#### [What needs to be done]
After locating the line with "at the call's" in the data that follows, return it and every later line exactly, up to and including the line with "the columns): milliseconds".
___ Supplied records ___
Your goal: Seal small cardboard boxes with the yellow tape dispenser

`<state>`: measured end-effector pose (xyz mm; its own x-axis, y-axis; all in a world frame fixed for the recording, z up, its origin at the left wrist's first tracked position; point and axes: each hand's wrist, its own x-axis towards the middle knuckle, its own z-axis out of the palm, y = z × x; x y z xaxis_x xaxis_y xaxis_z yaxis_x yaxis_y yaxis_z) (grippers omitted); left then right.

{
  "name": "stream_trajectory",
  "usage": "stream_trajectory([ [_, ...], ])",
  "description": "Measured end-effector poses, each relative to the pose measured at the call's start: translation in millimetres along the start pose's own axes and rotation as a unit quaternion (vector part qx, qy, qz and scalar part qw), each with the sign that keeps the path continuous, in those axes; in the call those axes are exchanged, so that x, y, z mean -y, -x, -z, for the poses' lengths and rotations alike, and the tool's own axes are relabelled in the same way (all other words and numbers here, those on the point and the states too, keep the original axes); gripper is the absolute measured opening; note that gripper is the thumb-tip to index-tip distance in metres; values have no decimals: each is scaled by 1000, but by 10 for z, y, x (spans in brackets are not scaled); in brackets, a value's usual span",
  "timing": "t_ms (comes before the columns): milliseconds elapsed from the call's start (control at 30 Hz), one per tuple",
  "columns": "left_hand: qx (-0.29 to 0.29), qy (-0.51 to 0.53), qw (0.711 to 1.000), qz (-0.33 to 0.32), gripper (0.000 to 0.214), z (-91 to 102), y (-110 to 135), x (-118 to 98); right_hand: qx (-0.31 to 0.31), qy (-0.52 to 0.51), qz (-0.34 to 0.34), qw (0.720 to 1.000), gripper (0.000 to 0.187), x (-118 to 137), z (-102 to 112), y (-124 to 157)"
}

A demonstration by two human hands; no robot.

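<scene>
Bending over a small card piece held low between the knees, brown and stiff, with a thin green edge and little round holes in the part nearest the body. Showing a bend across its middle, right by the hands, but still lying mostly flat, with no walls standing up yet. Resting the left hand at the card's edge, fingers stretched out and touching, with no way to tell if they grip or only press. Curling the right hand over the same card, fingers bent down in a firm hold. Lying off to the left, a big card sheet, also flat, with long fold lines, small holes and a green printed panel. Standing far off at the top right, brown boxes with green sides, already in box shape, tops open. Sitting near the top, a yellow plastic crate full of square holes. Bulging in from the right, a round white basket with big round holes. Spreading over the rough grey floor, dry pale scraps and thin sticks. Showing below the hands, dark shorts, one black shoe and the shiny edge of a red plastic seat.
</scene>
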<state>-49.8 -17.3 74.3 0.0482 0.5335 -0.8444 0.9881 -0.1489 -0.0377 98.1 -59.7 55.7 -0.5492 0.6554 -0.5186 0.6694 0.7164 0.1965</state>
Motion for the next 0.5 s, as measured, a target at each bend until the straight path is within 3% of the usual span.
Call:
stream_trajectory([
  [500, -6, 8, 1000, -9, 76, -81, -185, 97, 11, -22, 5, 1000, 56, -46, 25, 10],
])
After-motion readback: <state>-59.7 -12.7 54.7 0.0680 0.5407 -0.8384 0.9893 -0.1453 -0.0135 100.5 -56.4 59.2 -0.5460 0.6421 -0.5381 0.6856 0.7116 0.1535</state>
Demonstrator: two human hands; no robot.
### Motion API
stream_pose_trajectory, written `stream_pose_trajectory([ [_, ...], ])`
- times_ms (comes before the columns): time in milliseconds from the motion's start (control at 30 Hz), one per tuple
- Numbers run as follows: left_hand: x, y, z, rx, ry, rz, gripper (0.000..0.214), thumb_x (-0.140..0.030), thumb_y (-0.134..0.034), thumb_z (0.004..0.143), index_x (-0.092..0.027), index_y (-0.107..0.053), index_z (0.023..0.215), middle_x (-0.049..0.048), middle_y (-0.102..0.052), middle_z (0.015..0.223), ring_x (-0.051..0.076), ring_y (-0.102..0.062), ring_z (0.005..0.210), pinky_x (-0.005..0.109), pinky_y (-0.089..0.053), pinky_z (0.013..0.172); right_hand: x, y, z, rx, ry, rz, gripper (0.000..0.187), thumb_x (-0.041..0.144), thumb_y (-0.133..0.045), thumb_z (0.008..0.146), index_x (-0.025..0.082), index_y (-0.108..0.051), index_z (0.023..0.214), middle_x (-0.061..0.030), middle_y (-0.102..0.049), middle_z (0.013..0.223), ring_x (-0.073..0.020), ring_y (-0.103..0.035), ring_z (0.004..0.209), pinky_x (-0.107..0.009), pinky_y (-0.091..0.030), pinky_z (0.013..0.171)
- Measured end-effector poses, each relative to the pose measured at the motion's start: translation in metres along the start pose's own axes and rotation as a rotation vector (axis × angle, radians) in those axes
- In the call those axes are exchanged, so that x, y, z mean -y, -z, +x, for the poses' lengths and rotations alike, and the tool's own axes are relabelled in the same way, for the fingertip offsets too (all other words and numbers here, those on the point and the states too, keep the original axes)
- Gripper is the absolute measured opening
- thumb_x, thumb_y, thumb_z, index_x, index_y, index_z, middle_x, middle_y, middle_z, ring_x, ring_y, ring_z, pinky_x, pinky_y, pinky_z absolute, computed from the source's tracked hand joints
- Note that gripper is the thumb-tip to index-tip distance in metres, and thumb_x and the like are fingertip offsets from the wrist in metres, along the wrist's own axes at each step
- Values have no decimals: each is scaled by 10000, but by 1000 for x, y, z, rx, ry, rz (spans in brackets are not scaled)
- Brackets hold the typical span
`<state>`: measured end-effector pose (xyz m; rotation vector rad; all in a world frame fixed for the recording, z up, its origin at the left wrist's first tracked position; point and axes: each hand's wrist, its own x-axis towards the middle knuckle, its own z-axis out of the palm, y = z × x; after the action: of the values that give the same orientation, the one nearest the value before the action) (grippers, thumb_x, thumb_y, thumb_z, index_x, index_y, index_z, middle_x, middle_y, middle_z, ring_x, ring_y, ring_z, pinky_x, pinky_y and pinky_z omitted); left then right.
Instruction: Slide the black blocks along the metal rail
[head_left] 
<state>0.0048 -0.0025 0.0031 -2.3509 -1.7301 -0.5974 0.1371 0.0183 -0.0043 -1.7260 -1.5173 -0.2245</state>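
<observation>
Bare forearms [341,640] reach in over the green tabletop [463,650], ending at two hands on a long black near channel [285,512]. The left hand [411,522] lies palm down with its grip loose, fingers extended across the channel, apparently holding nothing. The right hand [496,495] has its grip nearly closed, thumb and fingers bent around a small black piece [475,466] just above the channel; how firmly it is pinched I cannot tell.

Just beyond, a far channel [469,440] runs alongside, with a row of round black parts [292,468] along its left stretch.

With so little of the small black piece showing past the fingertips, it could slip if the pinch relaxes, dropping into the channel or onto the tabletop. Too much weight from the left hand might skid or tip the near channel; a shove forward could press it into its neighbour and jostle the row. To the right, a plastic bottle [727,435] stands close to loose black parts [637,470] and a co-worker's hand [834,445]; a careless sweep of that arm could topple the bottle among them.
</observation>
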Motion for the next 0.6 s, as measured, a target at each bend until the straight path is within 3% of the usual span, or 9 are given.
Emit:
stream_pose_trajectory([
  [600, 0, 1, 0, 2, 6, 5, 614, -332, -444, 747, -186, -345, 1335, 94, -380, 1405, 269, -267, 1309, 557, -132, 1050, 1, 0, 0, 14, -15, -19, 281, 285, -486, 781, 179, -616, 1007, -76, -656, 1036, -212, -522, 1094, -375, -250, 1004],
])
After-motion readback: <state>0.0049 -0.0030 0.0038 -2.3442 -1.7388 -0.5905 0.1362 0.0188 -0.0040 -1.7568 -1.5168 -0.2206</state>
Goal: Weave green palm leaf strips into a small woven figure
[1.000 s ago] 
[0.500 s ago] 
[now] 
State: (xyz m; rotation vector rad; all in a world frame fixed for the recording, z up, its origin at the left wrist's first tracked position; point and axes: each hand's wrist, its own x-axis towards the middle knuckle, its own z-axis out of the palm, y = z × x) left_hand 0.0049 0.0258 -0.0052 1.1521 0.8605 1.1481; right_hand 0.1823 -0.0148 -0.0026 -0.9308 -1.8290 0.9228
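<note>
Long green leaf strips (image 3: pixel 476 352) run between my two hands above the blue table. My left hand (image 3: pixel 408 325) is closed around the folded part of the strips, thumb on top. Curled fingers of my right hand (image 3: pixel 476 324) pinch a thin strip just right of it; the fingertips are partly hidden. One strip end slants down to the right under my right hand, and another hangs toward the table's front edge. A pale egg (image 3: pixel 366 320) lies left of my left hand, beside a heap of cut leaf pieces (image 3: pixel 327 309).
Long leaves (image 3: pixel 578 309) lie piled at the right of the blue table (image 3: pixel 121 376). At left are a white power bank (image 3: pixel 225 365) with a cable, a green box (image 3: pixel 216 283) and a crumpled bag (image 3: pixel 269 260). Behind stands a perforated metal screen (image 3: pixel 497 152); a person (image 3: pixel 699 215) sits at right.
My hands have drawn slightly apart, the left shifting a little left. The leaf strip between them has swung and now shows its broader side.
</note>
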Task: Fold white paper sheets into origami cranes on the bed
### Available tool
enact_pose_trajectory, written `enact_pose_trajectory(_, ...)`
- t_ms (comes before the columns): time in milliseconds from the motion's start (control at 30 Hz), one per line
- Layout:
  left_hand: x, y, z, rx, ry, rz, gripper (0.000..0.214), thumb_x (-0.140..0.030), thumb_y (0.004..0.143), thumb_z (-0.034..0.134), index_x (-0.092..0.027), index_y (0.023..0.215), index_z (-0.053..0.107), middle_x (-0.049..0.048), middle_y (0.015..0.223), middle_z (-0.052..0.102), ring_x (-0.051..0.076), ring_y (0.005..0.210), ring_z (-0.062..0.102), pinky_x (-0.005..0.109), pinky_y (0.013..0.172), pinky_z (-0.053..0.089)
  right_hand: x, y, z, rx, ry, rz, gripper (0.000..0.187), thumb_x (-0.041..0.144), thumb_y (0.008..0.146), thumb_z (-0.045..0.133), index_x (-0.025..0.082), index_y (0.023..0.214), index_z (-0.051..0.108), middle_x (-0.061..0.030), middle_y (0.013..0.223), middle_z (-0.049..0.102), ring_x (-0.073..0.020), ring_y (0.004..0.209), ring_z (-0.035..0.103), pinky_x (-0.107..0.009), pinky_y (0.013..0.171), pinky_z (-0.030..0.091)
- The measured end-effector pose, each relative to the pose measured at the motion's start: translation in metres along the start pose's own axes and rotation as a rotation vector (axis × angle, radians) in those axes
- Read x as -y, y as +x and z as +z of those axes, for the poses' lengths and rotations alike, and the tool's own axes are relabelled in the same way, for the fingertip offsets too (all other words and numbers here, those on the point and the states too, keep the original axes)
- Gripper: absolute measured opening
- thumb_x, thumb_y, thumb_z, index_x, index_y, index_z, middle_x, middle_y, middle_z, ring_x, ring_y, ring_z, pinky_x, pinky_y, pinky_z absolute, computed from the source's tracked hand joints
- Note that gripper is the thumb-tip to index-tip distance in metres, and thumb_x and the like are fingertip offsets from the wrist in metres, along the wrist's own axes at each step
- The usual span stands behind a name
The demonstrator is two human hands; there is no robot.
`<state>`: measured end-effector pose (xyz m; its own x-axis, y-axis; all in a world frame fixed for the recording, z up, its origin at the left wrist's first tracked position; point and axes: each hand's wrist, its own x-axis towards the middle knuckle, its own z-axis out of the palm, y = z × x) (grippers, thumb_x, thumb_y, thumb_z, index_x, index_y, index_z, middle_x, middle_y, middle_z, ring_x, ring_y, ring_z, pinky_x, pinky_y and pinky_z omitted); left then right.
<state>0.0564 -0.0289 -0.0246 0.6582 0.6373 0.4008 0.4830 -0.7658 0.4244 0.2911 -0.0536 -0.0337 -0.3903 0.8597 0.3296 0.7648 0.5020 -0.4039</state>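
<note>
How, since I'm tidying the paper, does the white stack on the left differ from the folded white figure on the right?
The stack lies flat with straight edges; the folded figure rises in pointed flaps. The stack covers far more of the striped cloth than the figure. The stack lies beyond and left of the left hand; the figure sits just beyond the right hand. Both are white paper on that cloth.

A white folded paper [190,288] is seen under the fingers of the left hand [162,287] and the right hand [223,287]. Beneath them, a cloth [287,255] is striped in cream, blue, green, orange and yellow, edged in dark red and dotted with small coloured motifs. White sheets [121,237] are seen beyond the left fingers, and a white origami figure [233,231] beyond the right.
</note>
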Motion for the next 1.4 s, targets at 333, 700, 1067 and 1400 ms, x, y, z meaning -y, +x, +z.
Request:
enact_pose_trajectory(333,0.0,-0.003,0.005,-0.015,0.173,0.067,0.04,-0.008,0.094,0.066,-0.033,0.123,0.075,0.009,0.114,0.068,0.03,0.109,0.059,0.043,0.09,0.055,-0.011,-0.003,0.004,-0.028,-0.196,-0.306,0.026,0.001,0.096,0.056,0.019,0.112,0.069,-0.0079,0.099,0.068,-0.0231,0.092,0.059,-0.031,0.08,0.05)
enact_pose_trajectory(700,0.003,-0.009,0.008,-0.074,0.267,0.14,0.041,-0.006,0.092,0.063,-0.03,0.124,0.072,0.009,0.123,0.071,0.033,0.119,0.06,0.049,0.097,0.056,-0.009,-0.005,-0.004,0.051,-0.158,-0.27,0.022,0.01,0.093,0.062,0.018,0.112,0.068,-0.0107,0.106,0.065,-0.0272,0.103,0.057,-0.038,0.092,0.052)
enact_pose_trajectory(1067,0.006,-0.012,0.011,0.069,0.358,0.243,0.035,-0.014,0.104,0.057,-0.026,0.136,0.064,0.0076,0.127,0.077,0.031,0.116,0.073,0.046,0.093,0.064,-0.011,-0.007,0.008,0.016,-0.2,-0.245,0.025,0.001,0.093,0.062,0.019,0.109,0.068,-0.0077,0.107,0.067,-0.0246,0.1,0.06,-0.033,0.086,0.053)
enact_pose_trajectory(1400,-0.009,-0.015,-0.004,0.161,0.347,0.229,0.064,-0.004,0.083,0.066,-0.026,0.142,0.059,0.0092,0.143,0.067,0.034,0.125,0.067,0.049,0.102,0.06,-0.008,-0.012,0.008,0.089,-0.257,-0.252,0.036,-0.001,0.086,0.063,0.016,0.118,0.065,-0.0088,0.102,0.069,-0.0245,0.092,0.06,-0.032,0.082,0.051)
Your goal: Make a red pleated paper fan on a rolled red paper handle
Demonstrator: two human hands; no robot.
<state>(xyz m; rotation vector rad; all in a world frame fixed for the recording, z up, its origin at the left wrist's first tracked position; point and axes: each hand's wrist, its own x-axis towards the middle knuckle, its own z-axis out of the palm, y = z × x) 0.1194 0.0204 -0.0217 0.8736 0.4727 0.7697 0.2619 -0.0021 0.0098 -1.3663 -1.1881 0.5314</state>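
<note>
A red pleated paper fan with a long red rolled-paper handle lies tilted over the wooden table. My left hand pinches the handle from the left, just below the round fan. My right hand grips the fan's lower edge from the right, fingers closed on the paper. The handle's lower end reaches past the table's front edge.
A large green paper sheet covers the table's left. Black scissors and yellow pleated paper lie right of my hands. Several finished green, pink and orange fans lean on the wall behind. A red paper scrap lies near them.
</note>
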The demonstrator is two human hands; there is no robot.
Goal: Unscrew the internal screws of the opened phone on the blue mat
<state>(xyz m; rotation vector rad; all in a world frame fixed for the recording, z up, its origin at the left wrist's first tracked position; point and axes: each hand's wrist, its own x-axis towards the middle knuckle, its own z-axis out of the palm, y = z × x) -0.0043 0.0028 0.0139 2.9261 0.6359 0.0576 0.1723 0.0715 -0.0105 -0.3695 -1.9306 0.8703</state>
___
#### [Task solution]
  "description": "Measured end-effector poses, each relative to the pose measured at the call's start: translation in millimetres along the start pose's own axes and rotation as a unit quaternion (vector part qx, qy, qz and scalar part qw), each with the sign that keeps the path continuous, in those axes; in the call those axes are exchanged, so that x, y, z mean -y, -x, -z, for the poses' lengths and rotations alike, and the tool's own axes are relabelled in the same way (all other words and numbers here, those on the point and the states too, keep the original axes); gripper is the absolute measured opening; note that gripper is the thumb-tip to index-tip distance in metres; values have no decimals: each is scaled by 1000, but by 10 for z, y, x (spans in brackets are not scaled); in brackets, a value's usual span",
  "timing": "t_ms (comes before the columns): milliseconds elapsed from the call's start (control at 30 Hz), one per tuple",

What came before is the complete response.